La position était très forte par elle-même, sur un promontoire isolé,
dominant d'une centaine de mètres à pic la rivière. D'énormes fossés, taillés
dans le roc, une triple enceinte avec des murs de cinq mètres de large, et un
donjon de vingt mètres de tour en faisaient une forteresse imprenable. La
reprise des hostilités fut peu favorable au roi de France. L'évêque de
Beauvais, Philippe de Dreux, un de ses plus fermes partisans et un des plus
belliqueux prélats de l'époque, fut pris et mis aux fers, à Rouen d'abord,
puis à Chinon. Aucune démarche ne put obtenir sa mise à rançon du vivant de
Richard. D'autre part plusieurs grands vassaux du roi de France firent
défection. La guerre revêt un caractère sauvage. Richard ayant fait crever les
yeux à plusieurs prisonniers, Philippe Auguste agit de même pour n'être pas
en reste. Dans un combat livré à Courcelles, près de Gisors, Philippe Auguste
est mis en déroute et pourchassé jusque dans Gisors. Pour comble de malheur,
un pont de l'Epte s'étant rompu, il tomba à l'eau. Une vingtaine de ses
compagnons se noyèrent et lui-même attribua son salut à un miracle. Richard,
dans son bulletin de victoire, se vante de l'avoir fait boire à la rivière.

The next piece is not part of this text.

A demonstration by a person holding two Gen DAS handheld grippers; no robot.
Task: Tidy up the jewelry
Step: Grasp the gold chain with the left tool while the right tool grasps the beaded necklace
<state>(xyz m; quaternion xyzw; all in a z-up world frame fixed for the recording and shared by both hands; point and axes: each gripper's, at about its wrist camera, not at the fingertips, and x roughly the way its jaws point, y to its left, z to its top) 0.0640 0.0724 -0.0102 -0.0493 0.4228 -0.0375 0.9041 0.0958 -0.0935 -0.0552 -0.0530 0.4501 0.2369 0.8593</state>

Une centaine de chevaliers français furent pris et Philippe Auguste n'osa
même se réfugier dans le château, craignant d'y être enfermé. On montre
encore à Gisors l'endroit où Philippe Auguste subit cette mésaventure (28 sept. 1198). Quelques semaines plus tard,
il subissait encore un échec près de Vernon. Il
comprit qu'il fallait traiter. Il provoqua l'intervention du pape, qui était
alors Innocent III. Le légat, dont le zèle avait été stimulé à prix d'or,
s'il faut en croire un chroniqueur bien informé, mais du parti anglais, — le
biographe de Guillaume le Maréchal, — eut une conférence avec Richard entre
le Goulet et Vernon. Il invoqua le péril musulman et obtint péniblement une
trêve de cinq ans. Les deux anciens camarades de lit eurent une entrevue qui
ne brilla pas par la confiance. Philippe resta à cheval sur le bord de la
Seine, et Richard dans une barque, à bonne distance. Philippe Auguste ne
gardait de toute la Normandie que Gisors, son fils Louis devait épouser
Blanche de Castille, nièce de Richard, et lui-même devait aider Otton de
Brunswick, qui lui était hostile, à se mettre en possession de l'empire
d'Allemagne (janvier 1199). Ce
traité était dur, mais la folie aventureuse de Richard allait ménager à
Philippe Auguste une prompte revanche. Richard alla mettre le siège devant le
château de Châlus, appartenant au vicomte de Limoges, qui refusait de lui
livrer un trésor récemment découvert. Il fut grièvement blessé à l'épaule
gauche d'un trait d'arbalète. Son lieutenant Mercadier emporta la place
d'assaut et lit pendre tous les assiégés, sauf celui qui avait blessé le roi.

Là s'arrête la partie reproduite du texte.